____ Data provided
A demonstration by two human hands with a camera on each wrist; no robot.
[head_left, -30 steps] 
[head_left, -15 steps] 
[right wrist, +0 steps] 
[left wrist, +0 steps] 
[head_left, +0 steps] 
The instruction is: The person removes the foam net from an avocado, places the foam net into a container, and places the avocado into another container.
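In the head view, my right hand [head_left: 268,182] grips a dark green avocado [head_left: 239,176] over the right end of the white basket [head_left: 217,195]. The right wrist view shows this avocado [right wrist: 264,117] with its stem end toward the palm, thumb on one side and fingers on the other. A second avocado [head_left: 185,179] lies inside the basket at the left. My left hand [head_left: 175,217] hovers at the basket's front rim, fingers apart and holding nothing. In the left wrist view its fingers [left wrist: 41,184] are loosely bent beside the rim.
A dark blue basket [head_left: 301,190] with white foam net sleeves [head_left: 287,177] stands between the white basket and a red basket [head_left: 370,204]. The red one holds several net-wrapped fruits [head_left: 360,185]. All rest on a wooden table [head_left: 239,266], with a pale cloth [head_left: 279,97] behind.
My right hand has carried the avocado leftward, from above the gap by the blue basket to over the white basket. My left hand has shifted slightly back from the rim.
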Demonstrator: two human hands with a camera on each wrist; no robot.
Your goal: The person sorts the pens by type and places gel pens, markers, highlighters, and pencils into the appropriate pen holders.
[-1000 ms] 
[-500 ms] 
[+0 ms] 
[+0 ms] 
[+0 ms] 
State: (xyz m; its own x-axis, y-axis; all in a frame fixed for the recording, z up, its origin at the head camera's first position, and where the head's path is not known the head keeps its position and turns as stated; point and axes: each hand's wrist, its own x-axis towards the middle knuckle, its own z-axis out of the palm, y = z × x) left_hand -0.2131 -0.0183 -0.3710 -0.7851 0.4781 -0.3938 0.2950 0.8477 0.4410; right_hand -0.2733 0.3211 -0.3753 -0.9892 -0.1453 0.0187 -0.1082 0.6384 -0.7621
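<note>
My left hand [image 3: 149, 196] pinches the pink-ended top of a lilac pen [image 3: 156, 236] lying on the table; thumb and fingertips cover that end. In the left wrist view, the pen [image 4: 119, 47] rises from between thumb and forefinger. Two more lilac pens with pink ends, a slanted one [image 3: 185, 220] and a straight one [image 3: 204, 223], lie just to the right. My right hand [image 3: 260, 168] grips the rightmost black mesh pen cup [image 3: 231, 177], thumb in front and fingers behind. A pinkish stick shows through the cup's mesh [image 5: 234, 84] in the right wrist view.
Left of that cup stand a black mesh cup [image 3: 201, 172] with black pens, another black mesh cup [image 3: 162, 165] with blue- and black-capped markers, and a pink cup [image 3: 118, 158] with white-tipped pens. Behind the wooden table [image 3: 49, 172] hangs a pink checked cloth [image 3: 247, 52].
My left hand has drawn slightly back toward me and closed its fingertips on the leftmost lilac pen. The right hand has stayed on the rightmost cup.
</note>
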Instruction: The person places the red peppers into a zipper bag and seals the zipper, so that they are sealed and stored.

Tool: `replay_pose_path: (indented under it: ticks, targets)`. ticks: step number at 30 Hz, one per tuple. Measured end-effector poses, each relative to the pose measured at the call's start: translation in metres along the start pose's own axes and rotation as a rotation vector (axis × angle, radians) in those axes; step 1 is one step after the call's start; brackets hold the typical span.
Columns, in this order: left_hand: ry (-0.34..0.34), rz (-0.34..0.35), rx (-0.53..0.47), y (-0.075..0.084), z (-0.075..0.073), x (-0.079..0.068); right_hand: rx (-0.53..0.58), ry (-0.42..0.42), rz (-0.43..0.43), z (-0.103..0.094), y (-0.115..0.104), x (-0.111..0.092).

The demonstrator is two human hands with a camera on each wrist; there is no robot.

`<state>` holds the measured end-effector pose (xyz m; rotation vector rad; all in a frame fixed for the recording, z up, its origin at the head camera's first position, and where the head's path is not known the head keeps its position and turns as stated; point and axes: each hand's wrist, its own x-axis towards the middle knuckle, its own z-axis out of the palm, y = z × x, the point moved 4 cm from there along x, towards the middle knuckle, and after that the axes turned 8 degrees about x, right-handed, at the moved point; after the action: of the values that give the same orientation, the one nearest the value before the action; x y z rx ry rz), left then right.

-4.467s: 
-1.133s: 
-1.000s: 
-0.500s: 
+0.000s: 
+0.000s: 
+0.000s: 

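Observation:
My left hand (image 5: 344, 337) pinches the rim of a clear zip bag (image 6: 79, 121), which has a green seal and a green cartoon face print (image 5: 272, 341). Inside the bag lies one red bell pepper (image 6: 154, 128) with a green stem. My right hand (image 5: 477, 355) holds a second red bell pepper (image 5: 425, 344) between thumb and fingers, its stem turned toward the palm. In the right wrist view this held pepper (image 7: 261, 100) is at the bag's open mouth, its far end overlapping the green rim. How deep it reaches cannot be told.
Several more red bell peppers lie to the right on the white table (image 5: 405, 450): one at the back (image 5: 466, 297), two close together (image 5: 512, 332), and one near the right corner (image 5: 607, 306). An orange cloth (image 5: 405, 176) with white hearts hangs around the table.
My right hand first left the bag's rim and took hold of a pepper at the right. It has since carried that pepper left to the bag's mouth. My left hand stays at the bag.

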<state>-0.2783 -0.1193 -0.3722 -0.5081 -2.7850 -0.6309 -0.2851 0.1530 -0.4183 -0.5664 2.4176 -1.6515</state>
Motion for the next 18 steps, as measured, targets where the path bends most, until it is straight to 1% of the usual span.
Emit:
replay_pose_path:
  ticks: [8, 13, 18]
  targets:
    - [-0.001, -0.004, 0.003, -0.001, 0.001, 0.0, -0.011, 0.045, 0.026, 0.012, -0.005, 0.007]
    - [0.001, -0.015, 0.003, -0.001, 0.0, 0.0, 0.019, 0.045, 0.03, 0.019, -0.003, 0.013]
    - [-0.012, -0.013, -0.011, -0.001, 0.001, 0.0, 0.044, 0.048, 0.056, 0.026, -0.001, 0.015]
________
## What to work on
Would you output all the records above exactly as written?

## Exercise answer
A demonstration by two human hands with a camera on each wrist; no robot.
[head_left, -30 steps] 
[head_left, -15 steps] 
[right wrist, +0 steps] 
[left wrist, +0 steps] 
[head_left, +0 steps] 
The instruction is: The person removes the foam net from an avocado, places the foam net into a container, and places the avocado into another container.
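In the head view, my right hand [head_left: 268,182] grips a dark green avocado [head_left: 239,176] over the right end of the white basket [head_left: 217,195]. The right wrist view shows this avocado [right wrist: 264,117] with its stem end toward the palm, thumb on one side and fingers on the other. A second avocado [head_left: 185,179] lies inside the basket at the left. My left hand [head_left: 175,217] hovers at the basket's front rim, fingers apart and holding nothing. In the left wrist view its fingers [left wrist: 41,184] are loosely bent beside the rim.
A dark blue basket [head_left: 301,190] with white foam net sleeves [head_left: 287,177] stands between the white basket and a red basket [head_left: 370,204]. The red one holds several net-wrapped fruits [head_left: 360,185]. All rest on a wooden table [head_left: 239,266], with a pale cloth [head_left: 279,97] behind.
My right hand has carried the avocado leftward, from above the gap by the blue basket to over the white basket. My left hand has shifted slightly back from the rim.
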Demonstrator: two human hands with a camera on each wrist; no robot.
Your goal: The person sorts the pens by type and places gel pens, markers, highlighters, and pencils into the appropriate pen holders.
[-1000 ms] 
[-500 ms] 
[+0 ms] 
[+0 ms] 
[+0 ms] 
State: (xyz m; its own x-axis, y-axis; all in a frame fixed for the recording, z up, its origin at the head camera's first position, and where the head's path is not known the head keeps its position and turns as stated; point and axes: each hand's wrist, its own x-axis towards the middle knuckle, its own z-axis out of the palm, y = z × x) left_hand -0.2131 -0.0183 -0.3710 -0.7851 0.4781 -0.3938 0.2950 0.8477 0.4410; right_hand -0.2733 0.3211 -0.3753 -0.9892 -0.1453 0.0187 -0.1082 0.6384 -0.7621
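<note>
My left hand [image 3: 149, 196] pinches the pink-ended top of a lilac pen [image 3: 156, 236] lying on the table; thumb and fingertips cover that end. In the left wrist view, the pen [image 4: 119, 47] rises from between thumb and forefinger. Two more lilac pens with pink ends, a slanted one [image 3: 185, 220] and a straight one [image 3: 204, 223], lie just to the right. My right hand [image 3: 260, 168] grips the rightmost black mesh pen cup [image 3: 231, 177], thumb in front and fingers behind. A pinkish stick shows through the cup's mesh [image 5: 234, 84] in the right wrist view.
Left of that cup stand a black mesh cup [image 3: 201, 172] with black pens, another black mesh cup [image 3: 162, 165] with blue- and black-capped markers, and a pink cup [image 3: 118, 158] with white-tipped pens. Behind the wooden table [image 3: 49, 172] hangs a pink checked cloth [image 3: 247, 52].
My left hand has drawn slightly back toward me and closed its fingertips on the leftmost lilac pen. The right hand has stayed on the rightmost cup.
</note>
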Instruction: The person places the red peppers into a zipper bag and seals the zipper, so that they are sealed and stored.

Tool: `replay_pose_path: (indented under it: ticks, targets)`. ticks: step number at 30 Hz, one per tuple. Measured end-effector poses, each relative to the pose measured at the call's start: translation in metres along the start pose's own axes and rotation as a rotation vector (axis × angle, radians) in those axes; step 1 is one step after the call's start; brackets hold the typical span.
Columns, in this order: left_hand: ry (-0.34..0.34), rz (-0.34..0.35), rx (-0.53..0.47), y (-0.075..0.084), z (-0.075..0.073), x (-0.079..0.068); right_hand: rx (-0.53..0.58), ry (-0.42..0.42), rz (-0.43..0.43), z (-0.103..0.094), y (-0.115..0.104), x (-0.111..0.092).

The demonstrator is two human hands with a camera on each wrist; there is no robot.

`<state>` holds the measured end-effector pose (xyz m; rotation vector rad; all in a frame fixed for the recording, z up, its origin at the head camera's first position, and where the head's path is not known the head keeps its position and turns as stated; point and axes: each hand's wrist, its own x-axis towards the middle knuckle, its own z-axis out of the palm, y = z × x, the point moved 4 cm from there along x, towards the middle knuckle, and after that the axes turned 8 degrees about x, right-handed, at the moved point; after the action: of the values that give the same orientation, the one nearest the value before the action; x y z rx ry rz), left then right.

-4.467s: 
-1.133s: 
-1.000s: 
-0.500s: 
+0.000s: 
+0.000s: 
+0.000s: 

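Observation:
My left hand (image 5: 344, 337) pinches the rim of a clear zip bag (image 6: 79, 121), which has a green seal and a green cartoon face print (image 5: 272, 341). Inside the bag lies one red bell pepper (image 6: 154, 128) with a green stem. My right hand (image 5: 477, 355) holds a second red bell pepper (image 5: 425, 344) between thumb and fingers, its stem turned toward the palm. In the right wrist view this held pepper (image 7: 261, 100) is at the bag's open mouth, its far end overlapping the green rim. How deep it reaches cannot be told.
Several more red bell peppers lie to the right on the white table (image 5: 405, 450): one at the back (image 5: 466, 297), two close together (image 5: 512, 332), and one near the right corner (image 5: 607, 306). An orange cloth (image 5: 405, 176) with white hearts hangs around the table.
My right hand first left the bag's rim and took hold of a pepper at the right. It has since carried that pepper left to the bag's mouth. My left hand stays at the bag.
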
<state>-0.2783 -0.1193 -0.3722 -0.5081 -2.7850 -0.6309 -0.2851 0.1530 -0.4183 -0.5664 2.4176 -1.6515</state>
Motion for the next 18 steps, as measured, targets where the path bends most, until it is straight to 1% of the usual span.
Emit:
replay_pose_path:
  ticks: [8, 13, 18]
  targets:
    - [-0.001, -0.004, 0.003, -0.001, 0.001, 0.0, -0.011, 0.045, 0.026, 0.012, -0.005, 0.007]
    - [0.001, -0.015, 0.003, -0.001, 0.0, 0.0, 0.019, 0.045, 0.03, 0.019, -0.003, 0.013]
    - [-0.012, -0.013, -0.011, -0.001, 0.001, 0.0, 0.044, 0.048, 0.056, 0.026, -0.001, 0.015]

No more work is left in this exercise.